Le lieu de repli des troupes reste à déterminer. La France dispose de plusieurs bases dans la région, notamment à N’Djaména au Tchad. La probabilité de voir le contingent français présent au Niger rejoindre le Tchad est faible. Le départ du Mali et l’installation des forces françaises de Barkhane vers le Niger ont largement affaibli le pouvoir du président Mohamed Bazoum et suscité une montée du rejet de la France. Si on exclut le Tchad donc, il ne reste plus beaucoup de possibilités de retrait pour l’armée française, à part le Sénégal ou la Côte d’Ivoire. On peut aussi tabler sur une dispersion des effectifs entre les différentes bases françaises et une remise en question de la stratégie militaire française dans la région.

Quelles vont être les conséquences sur le terrain, en particulier par rapport à la menace djihadiste ?

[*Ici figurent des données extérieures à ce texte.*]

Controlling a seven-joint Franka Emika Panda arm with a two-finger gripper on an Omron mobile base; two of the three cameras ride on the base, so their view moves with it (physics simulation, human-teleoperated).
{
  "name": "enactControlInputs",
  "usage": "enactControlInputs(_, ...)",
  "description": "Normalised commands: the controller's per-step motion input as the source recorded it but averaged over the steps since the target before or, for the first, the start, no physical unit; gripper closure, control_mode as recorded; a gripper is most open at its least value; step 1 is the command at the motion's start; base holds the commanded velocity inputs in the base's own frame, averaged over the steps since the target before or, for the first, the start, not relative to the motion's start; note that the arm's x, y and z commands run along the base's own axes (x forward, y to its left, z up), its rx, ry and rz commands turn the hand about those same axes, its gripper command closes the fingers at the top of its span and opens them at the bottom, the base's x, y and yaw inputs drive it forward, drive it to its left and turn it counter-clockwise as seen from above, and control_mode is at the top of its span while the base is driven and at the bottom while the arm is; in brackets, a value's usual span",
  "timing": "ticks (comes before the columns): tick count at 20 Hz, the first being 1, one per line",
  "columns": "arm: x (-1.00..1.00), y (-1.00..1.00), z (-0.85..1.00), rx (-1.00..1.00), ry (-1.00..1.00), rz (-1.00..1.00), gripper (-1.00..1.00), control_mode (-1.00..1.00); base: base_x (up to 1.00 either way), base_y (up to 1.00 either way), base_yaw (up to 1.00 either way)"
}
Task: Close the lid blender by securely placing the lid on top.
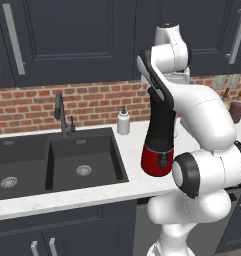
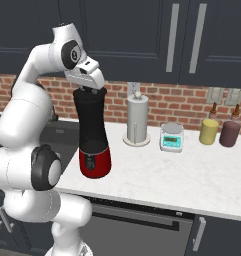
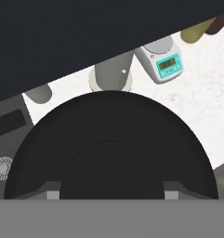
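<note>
Your end effector [image 2: 90, 90] is sitting right at the top of the blender [image 2: 93, 135], pointing straight down over the jar mouth. In the hand view the lid [image 3: 111, 153] is filling the lower half as a big round black disc with a raised centre, and the fingertips [image 3: 52, 194] are showing just at its lower edge on either side. The jaws are standing nearly closed, gripping the lid at the jar rim. From the base views you can't tell whether the lid is fully seated or hanging a hair above the rim; the hand is covering that joint.

The blender is standing upright on the white marble surface [image 2: 192, 175], near its front edge, red base [image 1: 157, 160] down, just to the right of the dark double sink [image 1: 52, 162]. The faucet [image 1: 62, 115] and a small white soap bottle [image 1: 123, 121] are sitting behind the sink by the brick wall.

Further right on the surface you're seeing a grey paper towel holder [image 2: 137, 120], a small kitchen scale [image 2: 172, 137] with a teal face, and two bottles, one yellow [image 2: 209, 129] and one dark red [image 2: 230, 131], all well apart from the blender.
</note>
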Motion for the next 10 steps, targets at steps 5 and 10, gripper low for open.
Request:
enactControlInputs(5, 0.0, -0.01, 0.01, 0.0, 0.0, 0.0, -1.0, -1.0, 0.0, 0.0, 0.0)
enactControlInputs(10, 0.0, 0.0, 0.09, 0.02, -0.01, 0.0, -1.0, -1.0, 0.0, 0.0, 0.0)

Le Mali connaît déjà de grosses difficultés pour contenir la menace terroriste qui monte fortement au nord. La zone est totalement déstabilisée et le Mali, le Burkina et le Niger s’exposent à un risque croissant de victoire des djihadistes. Partout au Sahel, les forces islamistes connaissent une progression fulgurante et, surtout, se retrouvent face à des armées en perdition qui ne sont pas du tout en mesure d’endiguer cette avancée. C’est tout particulièrement vrai pour le Niger qui est cerné par la menace terroriste avec Boko Haram au sud, l’Etat islamique dans le grand Sahara à l’ouest (EIGS) et Al-Qaïda au nord. Le président Bazoum assumait d’ailleurs le soutien de la France et rappelait qu’il s’agissait du meilleur moyen de lutter contre le djihadisme. Le retrait de l’armée française a probablement été accepté en échange de la libération du président Bazoum.

Une aubaine pour la diplomatie russe et l’implantation du groupe Wagner dans la région ?

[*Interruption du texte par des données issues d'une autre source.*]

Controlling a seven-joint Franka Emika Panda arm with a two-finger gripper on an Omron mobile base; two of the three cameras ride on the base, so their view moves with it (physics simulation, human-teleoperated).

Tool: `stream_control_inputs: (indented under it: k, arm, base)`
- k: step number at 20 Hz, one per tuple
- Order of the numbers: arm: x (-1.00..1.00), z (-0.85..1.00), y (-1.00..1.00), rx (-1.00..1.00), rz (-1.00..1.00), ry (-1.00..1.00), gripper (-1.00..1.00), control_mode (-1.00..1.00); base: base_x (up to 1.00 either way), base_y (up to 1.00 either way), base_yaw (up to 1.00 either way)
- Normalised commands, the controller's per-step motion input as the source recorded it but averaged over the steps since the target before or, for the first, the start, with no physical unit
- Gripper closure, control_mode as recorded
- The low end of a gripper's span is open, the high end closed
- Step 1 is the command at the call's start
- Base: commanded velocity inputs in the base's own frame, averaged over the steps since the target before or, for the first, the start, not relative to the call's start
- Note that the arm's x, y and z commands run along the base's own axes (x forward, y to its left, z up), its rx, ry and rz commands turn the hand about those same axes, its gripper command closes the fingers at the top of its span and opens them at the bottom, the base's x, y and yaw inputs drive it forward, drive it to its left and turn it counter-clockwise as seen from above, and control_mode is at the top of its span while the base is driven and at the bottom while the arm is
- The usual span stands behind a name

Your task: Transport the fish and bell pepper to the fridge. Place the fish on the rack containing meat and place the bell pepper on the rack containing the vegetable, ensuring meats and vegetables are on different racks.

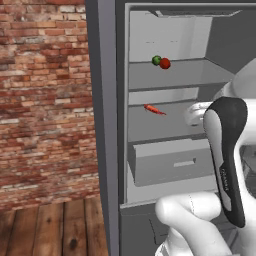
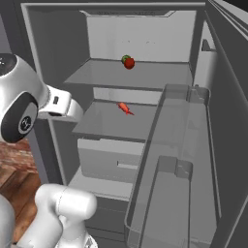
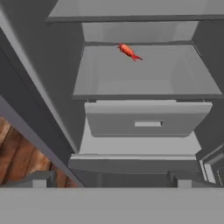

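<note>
The fridge point(image 1: 107, 125) stands open. On its uppermost shelf point(image 1: 190, 75) the red bell pepper point(image 1: 165, 63) point(image 2: 129, 63) rests right against the green vegetable ball point(image 1: 156, 60) point(image 2: 126, 59). One shelf lower point(image 3: 144, 74) lies the red-orange meat strip point(image 3: 129, 51) point(image 1: 154, 109) point(image 2: 125, 108), alone near the back. The fish is out of view. My gripper point(image 3: 109, 181) hangs open in front of the fridge, level with the drawer point(image 3: 146, 118), nothing between its fingertips point(image 3: 39, 179).
The fridge door point(image 2: 184, 160) with its clear bins swings out on the right. A brick wall point(image 1: 45, 100) and wooden floor point(image 1: 55, 225) lie left of the fridge. My own arm point(image 1: 227, 150) covers the fridge's right side in the left base view.
</note>
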Motion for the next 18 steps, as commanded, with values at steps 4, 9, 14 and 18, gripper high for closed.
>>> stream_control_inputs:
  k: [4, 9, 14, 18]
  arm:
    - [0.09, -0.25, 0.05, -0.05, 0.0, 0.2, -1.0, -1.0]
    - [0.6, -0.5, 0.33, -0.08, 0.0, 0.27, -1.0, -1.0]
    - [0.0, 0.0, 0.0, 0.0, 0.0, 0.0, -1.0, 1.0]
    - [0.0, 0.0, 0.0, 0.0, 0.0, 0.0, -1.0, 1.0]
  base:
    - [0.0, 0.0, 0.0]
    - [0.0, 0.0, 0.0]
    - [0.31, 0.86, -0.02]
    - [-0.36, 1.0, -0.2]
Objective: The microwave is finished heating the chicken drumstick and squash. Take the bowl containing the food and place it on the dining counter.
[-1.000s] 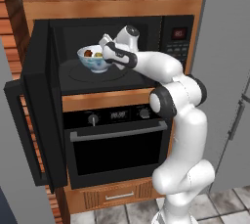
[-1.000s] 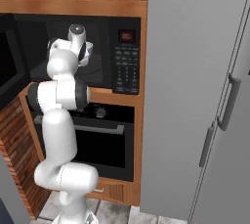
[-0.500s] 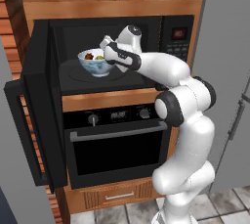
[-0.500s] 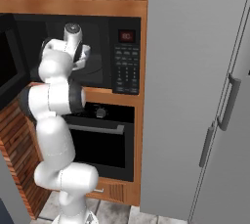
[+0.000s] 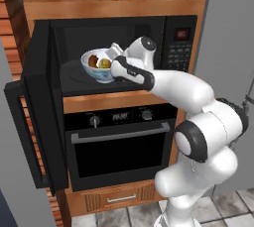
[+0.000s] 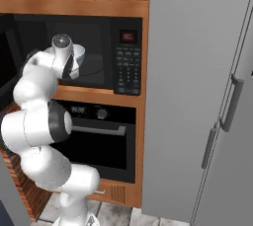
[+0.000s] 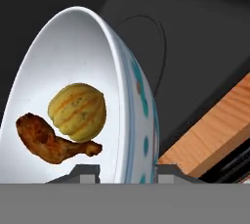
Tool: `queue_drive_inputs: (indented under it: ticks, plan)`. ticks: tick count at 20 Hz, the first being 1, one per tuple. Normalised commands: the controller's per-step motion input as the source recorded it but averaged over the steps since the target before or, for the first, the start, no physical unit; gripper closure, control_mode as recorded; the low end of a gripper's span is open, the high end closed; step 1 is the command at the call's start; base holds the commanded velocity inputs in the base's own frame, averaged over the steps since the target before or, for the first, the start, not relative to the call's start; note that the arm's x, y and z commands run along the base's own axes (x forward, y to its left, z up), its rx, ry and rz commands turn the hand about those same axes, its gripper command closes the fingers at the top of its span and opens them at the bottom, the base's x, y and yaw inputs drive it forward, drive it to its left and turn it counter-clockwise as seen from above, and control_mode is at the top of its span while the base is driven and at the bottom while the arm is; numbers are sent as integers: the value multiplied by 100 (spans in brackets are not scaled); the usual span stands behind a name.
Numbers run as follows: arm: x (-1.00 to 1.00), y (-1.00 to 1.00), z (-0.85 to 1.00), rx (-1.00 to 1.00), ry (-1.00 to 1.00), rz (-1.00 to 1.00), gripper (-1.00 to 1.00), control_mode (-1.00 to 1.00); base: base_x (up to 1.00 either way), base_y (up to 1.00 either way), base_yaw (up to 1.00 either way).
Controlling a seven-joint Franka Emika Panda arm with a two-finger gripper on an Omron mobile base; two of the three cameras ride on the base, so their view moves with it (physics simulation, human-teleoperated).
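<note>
since a second ago the gripper (image 7: 122,171), pinching the bowl (image 5: 97,65) rim, has drawn it toward the microwave (image 5: 119,52) mouth, so extraction is under way.

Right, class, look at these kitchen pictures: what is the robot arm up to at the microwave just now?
The white arm reaches into the open microwave and its gripper is clamped on the rim of the bowl, one finger inside and one outside. The bowl sits raised above the microwave floor, near the front of the cavity. The chicken drumstick and the squash lie inside it, touching. The microwave door hangs wide open to the left. The bowl has not yet left the microwave.
</note>
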Motion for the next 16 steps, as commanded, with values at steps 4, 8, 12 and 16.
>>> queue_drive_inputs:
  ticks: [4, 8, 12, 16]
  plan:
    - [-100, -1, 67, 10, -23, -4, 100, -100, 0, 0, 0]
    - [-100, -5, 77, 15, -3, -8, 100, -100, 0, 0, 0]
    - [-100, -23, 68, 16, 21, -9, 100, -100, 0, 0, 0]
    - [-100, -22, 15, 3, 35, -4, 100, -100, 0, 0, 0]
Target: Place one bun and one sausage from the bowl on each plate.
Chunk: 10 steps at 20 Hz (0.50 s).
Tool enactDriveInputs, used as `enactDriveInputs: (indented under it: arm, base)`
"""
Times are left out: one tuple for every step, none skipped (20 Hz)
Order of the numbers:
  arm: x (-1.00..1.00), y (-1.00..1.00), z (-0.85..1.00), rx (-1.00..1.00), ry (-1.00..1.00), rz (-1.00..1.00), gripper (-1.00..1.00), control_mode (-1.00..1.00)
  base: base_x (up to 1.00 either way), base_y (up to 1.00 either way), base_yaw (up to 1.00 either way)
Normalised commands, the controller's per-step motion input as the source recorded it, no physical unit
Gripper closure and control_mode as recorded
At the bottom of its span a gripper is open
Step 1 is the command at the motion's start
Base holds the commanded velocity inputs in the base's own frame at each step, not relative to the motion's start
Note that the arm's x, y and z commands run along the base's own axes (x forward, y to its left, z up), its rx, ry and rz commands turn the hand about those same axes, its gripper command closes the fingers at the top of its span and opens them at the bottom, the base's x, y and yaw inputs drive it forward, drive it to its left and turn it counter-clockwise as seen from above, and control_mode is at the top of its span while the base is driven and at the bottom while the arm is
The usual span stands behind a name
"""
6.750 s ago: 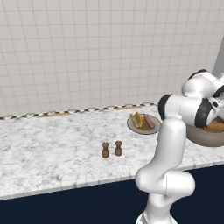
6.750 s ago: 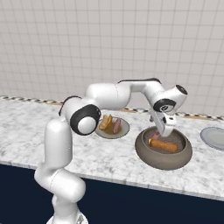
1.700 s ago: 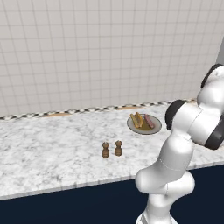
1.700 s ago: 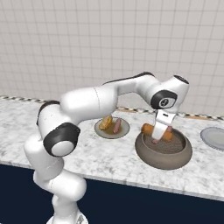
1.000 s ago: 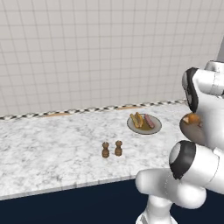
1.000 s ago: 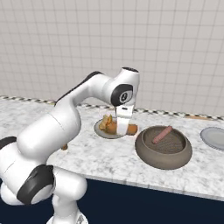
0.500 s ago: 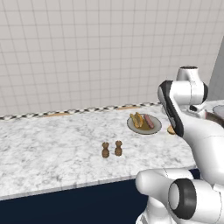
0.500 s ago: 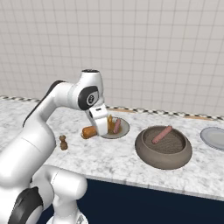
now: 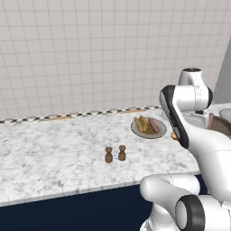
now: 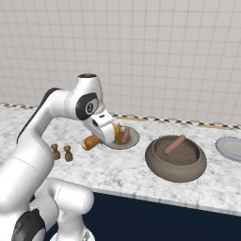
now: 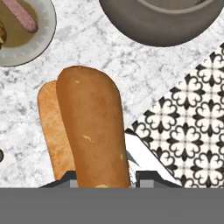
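Note:
My gripper (image 10: 100, 136) is shut on a long brown bun (image 10: 91, 141), held above the counter just left of the grey-rimmed plate (image 10: 134, 139). In the hand view the bun (image 11: 93, 131) runs up from between the fingertips (image 11: 144, 177). That plate (image 11: 43, 38) carries a bun and a pink sausage (image 10: 126, 135). To its right stands the deep grey-brown bowl (image 10: 156, 165) with one sausage (image 10: 174, 144) lying in it. The pale grey plate (image 10: 230, 149) sits bare at the far right. From the left base view, the grey-rimmed plate (image 9: 136, 131) lies beside my forearm.
Two small brown shakers (image 10: 62, 152) stand on the marble counter left of the held bun, and they are in the left base view too (image 9: 115, 154). A tiled wall runs behind the counter. The counter's front edge drops to a dark cabinet face.
The arm has swung left from over the bowl, carrying the bun past the grey-rimmed plate to its left side. One sausage stays in the bowl.

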Motion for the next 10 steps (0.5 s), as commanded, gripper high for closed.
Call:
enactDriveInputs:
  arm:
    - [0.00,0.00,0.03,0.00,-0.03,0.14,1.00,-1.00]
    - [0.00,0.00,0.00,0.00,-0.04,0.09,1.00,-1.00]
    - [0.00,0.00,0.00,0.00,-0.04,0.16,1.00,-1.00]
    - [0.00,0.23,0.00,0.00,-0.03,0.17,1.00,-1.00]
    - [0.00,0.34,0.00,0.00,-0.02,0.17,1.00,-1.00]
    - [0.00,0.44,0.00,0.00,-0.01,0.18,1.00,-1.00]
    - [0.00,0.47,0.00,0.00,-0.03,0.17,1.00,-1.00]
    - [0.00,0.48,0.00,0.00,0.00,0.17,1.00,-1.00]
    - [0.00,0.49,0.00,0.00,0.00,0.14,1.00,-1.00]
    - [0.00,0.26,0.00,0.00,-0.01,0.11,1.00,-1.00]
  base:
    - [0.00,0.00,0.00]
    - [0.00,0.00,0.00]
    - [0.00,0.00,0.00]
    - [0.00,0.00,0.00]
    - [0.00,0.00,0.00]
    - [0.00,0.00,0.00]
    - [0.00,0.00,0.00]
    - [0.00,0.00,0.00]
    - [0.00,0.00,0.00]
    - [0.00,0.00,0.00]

La junte collabore déjà avec la Russie et ses mercenaires. Même si la Russie n’a plus les moyens d’il y a 3 ou 4 ans, elle peut s’appuyer sur une capacité de propagande importante, même si elle est parfois grossière. Un avantage est que le message s’adresse à des populations parfois versatiles au sein desquelles le rejet de la France est important. La France a elle-même fragilisé sa position au Sahel. En ce sens, les médias français, surtout ceux dont la diffusion est internationale, ont un peu contribué à ce désamour en évoquant continuellement depuis 2013, la présence de la France au Mali comme celle d’une armée néo-coloniale. A mon avis c’est une erreur, au vu du recul de nos intérêts économiques dans la zone et du peu d’écho que trouve notre diplomatie dans la zone, la Françafrique n’existe plus depuis un certain temps.

Quelles sont les conséquences pour les Etats-Unis qui disposent d’une base militaire à Agadez dans le centre du pays ?

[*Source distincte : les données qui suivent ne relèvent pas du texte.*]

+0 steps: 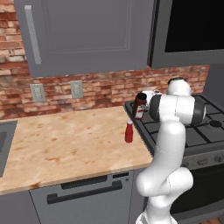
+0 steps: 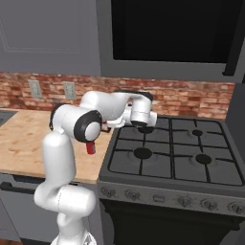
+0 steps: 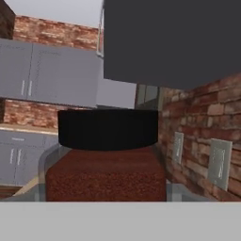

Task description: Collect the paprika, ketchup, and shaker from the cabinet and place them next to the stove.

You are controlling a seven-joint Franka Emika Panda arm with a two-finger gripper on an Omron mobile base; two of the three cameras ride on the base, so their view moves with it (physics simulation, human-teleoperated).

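Note:
The paprika [image 1: 140, 105], a dark red-brown jar with a black cap, stands upright at the stove's [image 1: 205, 127] rear left corner. My gripper [image 1: 145, 103] reaches in level from the stove side and is shut on the jar. The hand view sees the paprika [image 3: 106, 174] at very close range; whether its base rests on anything I cannot tell. In the right base view my arm hides most of the paprika [image 2: 106, 127]. The slim red ketchup [image 1: 129, 132] stands on the wooden counter [image 1: 65, 144] just left of the stove [image 2: 167, 153]. The grey cabinet [image 1: 87, 35] hangs above, door shut. The shaker is out of view.
A brick wall with two outlets [image 1: 76, 89] runs behind the counter. A dark microwave [image 1: 192, 30] hangs over the stove. A sink edge [image 1: 3, 140] lies at the counter's far left. The ketchup [image 2: 90, 147] sits close under my elbow.

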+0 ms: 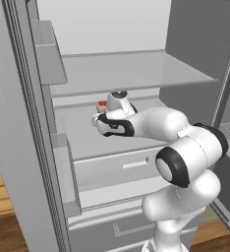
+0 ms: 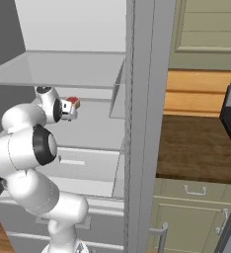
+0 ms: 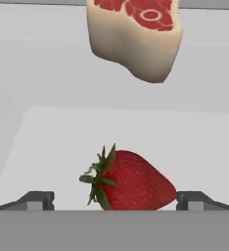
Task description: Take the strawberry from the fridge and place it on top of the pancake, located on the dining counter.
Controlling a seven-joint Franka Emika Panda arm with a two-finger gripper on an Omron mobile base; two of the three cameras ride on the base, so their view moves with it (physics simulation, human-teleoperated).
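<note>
The fridge stands open, and my arm reaches onto its middle glass shelf. The strawberry lies on its side on that shelf, dark red, with its green leaves pointing left in the hand view. My gripper is open around it. One fingertip stands a little clear of the leaves, and the other fingertip sits right at the berry's tip. The pancake and the dining counter are out of view.
A pale block of meat with a red top lies on the shelf just beyond the strawberry, and the same block shows beside my hand. The open fridge door stands on the right. A brown worktop over cabinets lies beyond it.
</note>
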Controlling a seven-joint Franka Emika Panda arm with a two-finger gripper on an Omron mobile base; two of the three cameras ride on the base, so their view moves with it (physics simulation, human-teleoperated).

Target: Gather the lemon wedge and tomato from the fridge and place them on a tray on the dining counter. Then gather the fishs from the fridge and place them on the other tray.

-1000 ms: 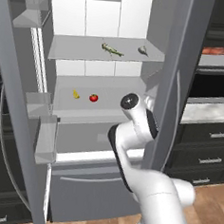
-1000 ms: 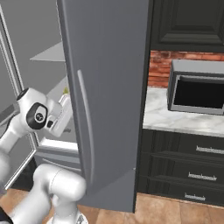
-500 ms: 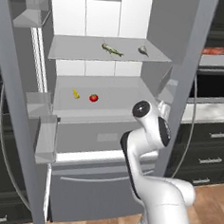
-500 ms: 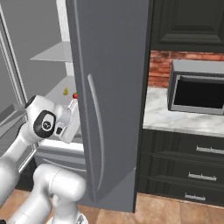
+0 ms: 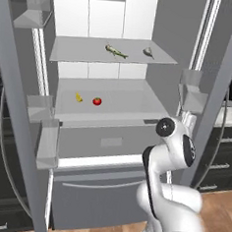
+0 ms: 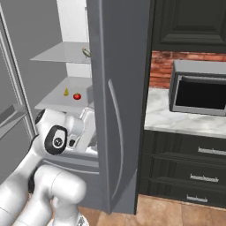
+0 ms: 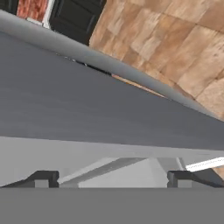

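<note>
The upper grey fridge shelf (image 5: 83, 51) carries two slim fish (image 5: 115, 51) (well apart); the lower white shelf (image 5: 129, 101) holds a yellow lemon wedge (image 5: 78, 97) near a round red tomato (image 5: 97, 101).

The tall grey steel two-door fridge (image 5: 115, 88) stands open ahead of the two-finger gripper (image 7: 111, 178), whose tips stand wide apart beside the right door. Up and left of the gripper, the small yellow lemon wedge (image 5: 78, 97) lies just left of the round red tomato (image 5: 97, 101) on the lower shelf. Higher still, two small slim fish (image 5: 115, 51) lie on the upper shelf.
</note>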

Les Etats-Unis pourraient également finir par se retirer. Les opérations américaines dans la zone ne sont pas de la même nature que celles de la France. Les Etats-Unis effectuent principalement des missions de renseignements dans la zone et certaines actions très ciblées contre les leaders des groupes terroristes. Cependant si les différents États du Sahel tombent aux mains des islamistes, les Etats-Unis quitteront la région, un peu comme en Afghanistan.